L’éditeur recommande aux administrateurs de vérifier rapidement les versions installées sur leurs serveurs de gestion et d’appliquer les mises à jour de sécurité disponibles.
Les correctifs sont accessibles via le portail officiel de support de Check Point.
Quels risques pour les organisations ?
Si cette vulnérabilité est exploitée avec succès, un attaquant pourrait notamment :
- exécuter des commandes arbitraires sur le serveur ;
- compromettre le serveur d’administration Check Point ;
- modifier les politiques de sécurité déployées sur les pare-feu ;
- accéder à des informations sensibles liées à l’infrastructure réseau ;
- faciliter des mouvements latéraux au sein du système d’information ;
- préparer des attaques plus complexes, comme des campagnes de ransomware ou d’espionnage.
Même en l’absence d’exploitation publique confirmée au moment de la publication de l’avis, ce type de vulnérabilité représente une cible privilégiée pour les groupes de cybercriminalité et les acteurs étatiques.
Le catalogue Known Exploited Vulnerabilities (KEV) de la CISA permet de suivre les vulnérabilités activement exploitées :
https://www.cisa.gov/known-exploited-vulnerabilities-catalog
Les recommandations de Check Point
Afin de limiter les risques, Check Point recommande aux organisations concernées de :
- appliquer immédiatement les correctifs de sécurité disponibles ;
- vérifier les journaux système afin de détecter toute activité inhabituelle ;
- restreindre l’accès réseau aux serveurs de gestion ;
- surveiller les comptes administrateurs et les connexions distantes ;
- mettre en œuvre une segmentation réseau adaptée pour isoler les serveurs critiques.
Les équipes de sécurité sont également invitées à examiner leurs dispositifs de détection afin d’identifier toute tentative d’exploitation de cette vulnérabilité.
Les bonnes pratiques de sécurisation des infrastructures critiques sont également détaillées par l’ANSSI :
https://cyber.gouv.fr
Pourquoi cette vulnérabilité est-elle particulièrement préoccupante ?
Les serveurs de gestion constituent des cibles de choix pour les cybercriminels.

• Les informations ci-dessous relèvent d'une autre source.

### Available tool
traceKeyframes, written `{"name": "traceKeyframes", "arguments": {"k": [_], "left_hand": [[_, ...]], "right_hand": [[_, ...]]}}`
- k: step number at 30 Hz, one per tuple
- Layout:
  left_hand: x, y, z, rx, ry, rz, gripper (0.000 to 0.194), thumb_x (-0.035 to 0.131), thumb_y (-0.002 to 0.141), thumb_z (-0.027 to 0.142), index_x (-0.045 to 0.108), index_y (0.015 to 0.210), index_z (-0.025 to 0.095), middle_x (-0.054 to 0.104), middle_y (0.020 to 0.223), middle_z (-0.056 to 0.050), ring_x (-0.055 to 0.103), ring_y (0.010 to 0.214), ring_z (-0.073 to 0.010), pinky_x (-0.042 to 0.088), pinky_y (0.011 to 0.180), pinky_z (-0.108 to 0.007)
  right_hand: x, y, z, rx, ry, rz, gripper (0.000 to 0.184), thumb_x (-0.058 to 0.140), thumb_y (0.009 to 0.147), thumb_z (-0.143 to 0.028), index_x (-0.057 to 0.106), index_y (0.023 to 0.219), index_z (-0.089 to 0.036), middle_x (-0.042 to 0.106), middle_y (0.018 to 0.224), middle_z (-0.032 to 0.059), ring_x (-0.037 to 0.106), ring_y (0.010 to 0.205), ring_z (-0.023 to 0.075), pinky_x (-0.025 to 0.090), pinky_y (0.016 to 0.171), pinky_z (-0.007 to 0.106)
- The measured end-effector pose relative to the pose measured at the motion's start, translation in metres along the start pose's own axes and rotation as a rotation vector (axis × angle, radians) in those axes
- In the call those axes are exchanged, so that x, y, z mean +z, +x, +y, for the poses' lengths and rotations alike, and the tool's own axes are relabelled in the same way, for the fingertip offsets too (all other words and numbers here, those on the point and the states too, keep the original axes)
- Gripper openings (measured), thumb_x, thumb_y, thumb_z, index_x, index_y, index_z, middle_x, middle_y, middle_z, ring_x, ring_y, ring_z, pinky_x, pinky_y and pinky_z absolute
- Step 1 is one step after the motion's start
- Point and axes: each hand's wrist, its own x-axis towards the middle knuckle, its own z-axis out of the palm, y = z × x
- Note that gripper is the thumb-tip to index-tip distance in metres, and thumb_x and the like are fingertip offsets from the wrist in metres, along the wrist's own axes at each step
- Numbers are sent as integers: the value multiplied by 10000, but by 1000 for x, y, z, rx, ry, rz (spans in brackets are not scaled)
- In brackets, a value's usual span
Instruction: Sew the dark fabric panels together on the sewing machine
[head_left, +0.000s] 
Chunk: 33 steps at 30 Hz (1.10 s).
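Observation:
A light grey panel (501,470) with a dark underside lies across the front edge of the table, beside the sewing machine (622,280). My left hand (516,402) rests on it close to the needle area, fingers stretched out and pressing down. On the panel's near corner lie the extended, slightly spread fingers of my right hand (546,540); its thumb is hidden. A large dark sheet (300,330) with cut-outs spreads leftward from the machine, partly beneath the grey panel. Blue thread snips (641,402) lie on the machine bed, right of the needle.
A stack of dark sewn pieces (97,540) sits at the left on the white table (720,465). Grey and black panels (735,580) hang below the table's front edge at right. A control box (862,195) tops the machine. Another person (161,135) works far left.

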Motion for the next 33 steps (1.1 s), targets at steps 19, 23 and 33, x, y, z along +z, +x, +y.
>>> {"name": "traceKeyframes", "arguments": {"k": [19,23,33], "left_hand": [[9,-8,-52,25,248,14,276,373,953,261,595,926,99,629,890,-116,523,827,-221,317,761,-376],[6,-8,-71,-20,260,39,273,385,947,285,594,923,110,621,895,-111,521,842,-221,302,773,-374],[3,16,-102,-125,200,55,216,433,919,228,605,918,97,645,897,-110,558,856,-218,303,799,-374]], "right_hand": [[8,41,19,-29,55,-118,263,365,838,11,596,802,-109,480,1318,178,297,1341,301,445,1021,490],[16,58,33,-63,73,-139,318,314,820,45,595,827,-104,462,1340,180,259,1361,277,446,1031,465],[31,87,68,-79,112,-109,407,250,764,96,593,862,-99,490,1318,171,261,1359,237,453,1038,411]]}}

Contrairement aux pare-feu eux-mêmes, ces plateformes disposent d’un niveau de privilège très élevé puisqu’elles administrent l’ensemble des équipements de sécurité d’une organisation.
En compromettant un serveur SMS ou MDS, un attaquant pourrait théoriquement obtenir une vision globale de l’infrastructure réseau, modifier les règles de filtrage ou désactiver certains mécanismes de protection avant de lancer d’autres attaques.
Ces dernières années, plusieurs campagnes de cyberespionnage et de rançongiciels ont démontré que les consoles d’administration des solutions de sécurité sont devenues des objectifs stratégiques pour les attaquants.
Conclusion
La vulnérabilité CVE-2026-18574 rappelle une nouvelle fois l’importance de protéger les plateformes d’administration des infrastructures de sécurité. En permettant l’exécution de commandes sans authentification sur les serveurs de gestion Check Point, cette faille représente un risque majeur pour les organisations utilisant les solutions SMS et MDS.
Même si aucune exploitation massive n’a été confirmée à ce stade, les entreprises sont vivement encouragées à appliquer les correctifs publiés par Check Point, à renforcer la surveillance de leurs serveurs d’administration et à adopter une stratégie de gestion proactive des vulnérabilités afin de limiter les risques de compromission.